TASK REQUIREMENTS:
Output, without alteration, the first line of the entries and each line after it, stopping with the line that contains "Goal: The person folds".

Collection entries:
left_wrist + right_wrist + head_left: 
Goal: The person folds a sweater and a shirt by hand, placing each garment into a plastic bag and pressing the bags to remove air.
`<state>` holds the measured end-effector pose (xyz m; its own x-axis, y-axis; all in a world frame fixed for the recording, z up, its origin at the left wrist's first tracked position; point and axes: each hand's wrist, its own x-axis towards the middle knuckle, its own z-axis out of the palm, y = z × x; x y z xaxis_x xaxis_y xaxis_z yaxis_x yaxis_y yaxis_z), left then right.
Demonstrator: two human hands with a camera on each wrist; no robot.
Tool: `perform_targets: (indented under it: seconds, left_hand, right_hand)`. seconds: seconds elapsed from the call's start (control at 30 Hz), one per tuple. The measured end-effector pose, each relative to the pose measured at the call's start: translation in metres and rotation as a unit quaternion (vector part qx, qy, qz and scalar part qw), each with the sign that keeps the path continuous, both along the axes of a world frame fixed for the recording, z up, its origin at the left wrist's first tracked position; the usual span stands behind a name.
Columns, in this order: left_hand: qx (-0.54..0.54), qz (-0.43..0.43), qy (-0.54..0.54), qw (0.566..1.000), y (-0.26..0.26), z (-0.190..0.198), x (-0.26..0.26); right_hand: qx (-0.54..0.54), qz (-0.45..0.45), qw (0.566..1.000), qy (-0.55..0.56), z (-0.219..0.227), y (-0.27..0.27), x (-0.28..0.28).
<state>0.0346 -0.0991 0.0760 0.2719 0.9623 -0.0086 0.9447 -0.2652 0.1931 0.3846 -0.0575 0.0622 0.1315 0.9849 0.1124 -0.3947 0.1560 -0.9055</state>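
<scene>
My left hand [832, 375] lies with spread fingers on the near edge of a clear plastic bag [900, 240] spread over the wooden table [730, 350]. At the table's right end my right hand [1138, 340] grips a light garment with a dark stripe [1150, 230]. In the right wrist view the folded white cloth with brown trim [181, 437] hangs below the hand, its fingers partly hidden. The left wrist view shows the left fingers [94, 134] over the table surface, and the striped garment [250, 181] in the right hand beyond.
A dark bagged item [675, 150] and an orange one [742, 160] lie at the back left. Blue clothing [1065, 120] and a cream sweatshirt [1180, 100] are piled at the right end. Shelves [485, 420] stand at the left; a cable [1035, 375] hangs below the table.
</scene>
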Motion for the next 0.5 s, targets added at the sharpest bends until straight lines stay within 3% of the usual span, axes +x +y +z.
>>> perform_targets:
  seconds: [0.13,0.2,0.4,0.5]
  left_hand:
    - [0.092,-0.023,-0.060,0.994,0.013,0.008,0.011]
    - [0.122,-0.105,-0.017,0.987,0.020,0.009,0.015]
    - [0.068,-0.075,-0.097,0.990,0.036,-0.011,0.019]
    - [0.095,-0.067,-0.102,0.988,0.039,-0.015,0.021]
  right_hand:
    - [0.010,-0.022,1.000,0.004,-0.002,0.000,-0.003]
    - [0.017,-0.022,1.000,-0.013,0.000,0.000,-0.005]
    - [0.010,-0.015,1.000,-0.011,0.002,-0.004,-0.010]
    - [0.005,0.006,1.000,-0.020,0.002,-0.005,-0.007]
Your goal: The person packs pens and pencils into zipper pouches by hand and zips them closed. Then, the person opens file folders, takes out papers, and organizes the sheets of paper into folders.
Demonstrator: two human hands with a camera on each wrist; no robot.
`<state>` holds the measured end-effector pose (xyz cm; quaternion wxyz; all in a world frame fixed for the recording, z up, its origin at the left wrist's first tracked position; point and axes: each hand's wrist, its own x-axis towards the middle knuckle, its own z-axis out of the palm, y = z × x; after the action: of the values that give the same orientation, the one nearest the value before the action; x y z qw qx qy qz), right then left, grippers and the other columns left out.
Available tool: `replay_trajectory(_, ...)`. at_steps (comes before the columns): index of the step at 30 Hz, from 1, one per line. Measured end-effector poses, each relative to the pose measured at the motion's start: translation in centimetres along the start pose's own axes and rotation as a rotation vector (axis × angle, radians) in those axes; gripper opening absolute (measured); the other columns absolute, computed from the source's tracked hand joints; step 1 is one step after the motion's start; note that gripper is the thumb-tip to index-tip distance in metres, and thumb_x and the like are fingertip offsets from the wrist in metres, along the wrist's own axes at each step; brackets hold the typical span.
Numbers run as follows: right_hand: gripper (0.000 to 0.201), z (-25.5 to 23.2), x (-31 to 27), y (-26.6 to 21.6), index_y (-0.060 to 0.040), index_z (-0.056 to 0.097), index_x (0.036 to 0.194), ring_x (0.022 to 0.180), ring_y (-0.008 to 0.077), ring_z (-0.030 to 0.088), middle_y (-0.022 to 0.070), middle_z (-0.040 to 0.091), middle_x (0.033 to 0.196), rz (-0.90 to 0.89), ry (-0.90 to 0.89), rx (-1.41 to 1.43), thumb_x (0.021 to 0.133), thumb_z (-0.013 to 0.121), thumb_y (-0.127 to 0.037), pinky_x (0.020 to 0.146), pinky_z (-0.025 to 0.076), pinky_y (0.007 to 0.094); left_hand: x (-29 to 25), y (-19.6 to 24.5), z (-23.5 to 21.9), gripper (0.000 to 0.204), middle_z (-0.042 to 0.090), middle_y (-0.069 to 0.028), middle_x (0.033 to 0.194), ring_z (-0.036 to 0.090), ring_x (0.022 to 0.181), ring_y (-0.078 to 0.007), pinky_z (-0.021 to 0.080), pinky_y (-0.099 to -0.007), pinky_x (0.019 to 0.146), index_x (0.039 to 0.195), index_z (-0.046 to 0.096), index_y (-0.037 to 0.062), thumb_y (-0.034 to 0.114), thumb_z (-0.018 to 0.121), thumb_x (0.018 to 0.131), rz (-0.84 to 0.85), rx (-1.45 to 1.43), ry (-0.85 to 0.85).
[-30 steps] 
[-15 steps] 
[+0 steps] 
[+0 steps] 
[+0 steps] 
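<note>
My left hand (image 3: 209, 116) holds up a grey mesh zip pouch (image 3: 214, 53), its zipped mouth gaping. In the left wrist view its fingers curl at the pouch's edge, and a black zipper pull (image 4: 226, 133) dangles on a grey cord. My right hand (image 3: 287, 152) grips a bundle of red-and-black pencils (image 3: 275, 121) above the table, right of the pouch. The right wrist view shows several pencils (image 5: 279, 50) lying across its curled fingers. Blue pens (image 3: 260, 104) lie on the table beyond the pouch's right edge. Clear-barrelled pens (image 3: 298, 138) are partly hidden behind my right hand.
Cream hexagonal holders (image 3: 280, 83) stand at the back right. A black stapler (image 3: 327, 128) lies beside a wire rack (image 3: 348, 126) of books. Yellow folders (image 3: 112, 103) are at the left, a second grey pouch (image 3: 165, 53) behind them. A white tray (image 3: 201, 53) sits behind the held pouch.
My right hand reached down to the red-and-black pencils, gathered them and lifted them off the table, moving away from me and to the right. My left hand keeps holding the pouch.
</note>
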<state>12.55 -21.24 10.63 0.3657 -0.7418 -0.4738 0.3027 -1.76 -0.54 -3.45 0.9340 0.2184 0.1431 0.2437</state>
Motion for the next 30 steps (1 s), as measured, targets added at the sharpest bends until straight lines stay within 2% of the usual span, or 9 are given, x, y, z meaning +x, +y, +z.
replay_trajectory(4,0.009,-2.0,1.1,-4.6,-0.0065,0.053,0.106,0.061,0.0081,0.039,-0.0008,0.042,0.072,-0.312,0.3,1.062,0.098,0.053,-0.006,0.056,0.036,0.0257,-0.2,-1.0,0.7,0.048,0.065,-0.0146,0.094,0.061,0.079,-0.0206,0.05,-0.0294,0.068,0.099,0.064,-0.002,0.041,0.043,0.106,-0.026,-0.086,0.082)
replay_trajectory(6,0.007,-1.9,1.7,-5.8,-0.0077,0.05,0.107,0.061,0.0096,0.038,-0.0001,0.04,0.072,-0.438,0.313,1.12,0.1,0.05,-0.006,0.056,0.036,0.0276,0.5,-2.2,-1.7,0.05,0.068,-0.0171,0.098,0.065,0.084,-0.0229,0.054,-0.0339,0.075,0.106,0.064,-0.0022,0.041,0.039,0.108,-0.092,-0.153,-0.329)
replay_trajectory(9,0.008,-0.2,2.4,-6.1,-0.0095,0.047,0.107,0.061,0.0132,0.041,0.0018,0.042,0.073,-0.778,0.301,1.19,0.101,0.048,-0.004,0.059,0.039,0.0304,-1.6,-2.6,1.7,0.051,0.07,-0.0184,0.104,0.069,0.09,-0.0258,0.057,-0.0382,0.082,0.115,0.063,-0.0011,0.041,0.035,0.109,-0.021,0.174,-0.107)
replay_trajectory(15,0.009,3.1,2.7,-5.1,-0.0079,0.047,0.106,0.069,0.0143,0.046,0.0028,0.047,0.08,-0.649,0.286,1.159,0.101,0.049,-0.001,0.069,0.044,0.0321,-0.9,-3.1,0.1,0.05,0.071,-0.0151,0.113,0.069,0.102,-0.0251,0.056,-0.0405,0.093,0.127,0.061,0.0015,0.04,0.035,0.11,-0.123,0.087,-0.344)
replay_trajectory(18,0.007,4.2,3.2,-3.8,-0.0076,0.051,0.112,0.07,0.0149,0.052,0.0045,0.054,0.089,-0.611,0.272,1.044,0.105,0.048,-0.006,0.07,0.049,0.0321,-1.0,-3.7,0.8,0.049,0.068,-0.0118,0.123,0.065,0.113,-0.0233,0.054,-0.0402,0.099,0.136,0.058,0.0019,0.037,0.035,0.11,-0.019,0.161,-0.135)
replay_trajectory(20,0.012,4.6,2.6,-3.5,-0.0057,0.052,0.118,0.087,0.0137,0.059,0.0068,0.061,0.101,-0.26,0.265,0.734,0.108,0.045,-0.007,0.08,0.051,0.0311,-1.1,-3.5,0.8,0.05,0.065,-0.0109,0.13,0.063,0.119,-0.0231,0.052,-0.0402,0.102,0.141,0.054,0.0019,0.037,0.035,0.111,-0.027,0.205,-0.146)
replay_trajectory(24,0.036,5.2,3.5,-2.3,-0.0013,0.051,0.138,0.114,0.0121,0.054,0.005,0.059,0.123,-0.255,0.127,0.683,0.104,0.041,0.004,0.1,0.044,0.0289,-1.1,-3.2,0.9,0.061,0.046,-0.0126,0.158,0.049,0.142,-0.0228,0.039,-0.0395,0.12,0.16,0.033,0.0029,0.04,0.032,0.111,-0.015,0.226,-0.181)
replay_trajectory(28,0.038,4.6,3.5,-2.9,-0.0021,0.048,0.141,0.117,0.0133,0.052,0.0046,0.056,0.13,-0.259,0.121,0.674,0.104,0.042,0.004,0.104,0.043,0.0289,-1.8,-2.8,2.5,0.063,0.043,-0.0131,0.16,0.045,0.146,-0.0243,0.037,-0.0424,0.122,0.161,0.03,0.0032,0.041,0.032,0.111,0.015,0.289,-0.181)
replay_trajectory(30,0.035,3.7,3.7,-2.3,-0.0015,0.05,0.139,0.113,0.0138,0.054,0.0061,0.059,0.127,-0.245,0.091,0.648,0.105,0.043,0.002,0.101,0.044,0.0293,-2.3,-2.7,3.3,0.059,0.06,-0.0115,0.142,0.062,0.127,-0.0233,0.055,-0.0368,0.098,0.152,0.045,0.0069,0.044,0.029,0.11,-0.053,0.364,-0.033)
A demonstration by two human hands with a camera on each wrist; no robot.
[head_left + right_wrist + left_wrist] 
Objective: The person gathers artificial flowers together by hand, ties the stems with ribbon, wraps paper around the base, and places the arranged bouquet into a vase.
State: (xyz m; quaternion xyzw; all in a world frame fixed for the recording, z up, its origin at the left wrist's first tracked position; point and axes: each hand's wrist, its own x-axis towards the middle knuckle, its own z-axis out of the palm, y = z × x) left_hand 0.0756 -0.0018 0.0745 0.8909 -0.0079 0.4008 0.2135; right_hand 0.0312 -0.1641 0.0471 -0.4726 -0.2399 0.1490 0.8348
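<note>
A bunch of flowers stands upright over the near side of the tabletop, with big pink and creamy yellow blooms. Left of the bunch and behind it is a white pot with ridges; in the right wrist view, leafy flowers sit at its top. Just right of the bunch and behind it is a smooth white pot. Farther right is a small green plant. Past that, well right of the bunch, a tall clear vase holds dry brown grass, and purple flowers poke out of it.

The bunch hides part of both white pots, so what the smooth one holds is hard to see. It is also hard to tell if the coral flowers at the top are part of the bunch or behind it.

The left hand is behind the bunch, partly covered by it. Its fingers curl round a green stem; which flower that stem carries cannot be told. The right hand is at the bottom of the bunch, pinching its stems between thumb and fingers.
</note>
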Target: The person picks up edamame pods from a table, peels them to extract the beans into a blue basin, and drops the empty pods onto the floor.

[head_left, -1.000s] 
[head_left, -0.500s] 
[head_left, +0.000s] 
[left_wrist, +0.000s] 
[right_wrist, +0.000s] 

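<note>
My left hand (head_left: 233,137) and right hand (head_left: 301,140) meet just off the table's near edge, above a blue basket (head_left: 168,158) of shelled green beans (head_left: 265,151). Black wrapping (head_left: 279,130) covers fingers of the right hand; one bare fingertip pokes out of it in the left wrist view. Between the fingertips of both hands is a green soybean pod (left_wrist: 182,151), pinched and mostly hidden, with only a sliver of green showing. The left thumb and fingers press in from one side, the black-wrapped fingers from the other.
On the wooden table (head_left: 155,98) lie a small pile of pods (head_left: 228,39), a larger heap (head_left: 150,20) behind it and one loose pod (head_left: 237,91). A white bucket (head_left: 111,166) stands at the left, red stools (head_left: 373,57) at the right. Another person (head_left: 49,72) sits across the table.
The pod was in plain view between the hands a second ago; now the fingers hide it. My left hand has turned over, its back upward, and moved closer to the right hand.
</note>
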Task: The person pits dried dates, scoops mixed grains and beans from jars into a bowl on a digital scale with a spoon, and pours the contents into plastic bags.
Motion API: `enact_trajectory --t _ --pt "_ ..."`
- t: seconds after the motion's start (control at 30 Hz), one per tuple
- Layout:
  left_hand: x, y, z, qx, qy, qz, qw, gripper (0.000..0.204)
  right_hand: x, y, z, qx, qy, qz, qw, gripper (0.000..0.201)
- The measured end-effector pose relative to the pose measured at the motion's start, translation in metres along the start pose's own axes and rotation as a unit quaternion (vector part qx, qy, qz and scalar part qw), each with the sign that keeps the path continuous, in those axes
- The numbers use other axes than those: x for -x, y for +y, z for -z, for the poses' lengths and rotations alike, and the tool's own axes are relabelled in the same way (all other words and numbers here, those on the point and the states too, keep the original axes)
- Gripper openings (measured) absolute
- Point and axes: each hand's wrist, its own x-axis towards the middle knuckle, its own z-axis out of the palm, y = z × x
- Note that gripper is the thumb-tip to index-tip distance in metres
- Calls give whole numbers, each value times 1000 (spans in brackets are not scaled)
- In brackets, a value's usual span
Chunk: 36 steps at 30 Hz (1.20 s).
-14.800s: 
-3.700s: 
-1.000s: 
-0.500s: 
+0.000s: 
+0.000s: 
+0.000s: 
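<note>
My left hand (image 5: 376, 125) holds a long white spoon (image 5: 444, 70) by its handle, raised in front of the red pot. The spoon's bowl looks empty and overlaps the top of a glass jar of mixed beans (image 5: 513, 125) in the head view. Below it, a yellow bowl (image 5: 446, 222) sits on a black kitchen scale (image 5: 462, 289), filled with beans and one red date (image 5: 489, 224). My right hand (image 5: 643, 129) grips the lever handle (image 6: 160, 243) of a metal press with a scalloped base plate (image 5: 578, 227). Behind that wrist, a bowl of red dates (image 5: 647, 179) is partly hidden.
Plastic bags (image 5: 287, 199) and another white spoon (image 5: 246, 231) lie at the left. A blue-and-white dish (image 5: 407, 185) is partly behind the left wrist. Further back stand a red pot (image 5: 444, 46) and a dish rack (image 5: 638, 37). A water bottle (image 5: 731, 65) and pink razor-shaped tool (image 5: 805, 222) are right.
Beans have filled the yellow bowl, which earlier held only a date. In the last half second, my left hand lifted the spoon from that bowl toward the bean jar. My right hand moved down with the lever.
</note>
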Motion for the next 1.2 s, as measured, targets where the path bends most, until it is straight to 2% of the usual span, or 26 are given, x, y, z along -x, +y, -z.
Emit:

ANSWER FOR THIS EXERCISE:
left_wrist + right_wrist + head_left: 
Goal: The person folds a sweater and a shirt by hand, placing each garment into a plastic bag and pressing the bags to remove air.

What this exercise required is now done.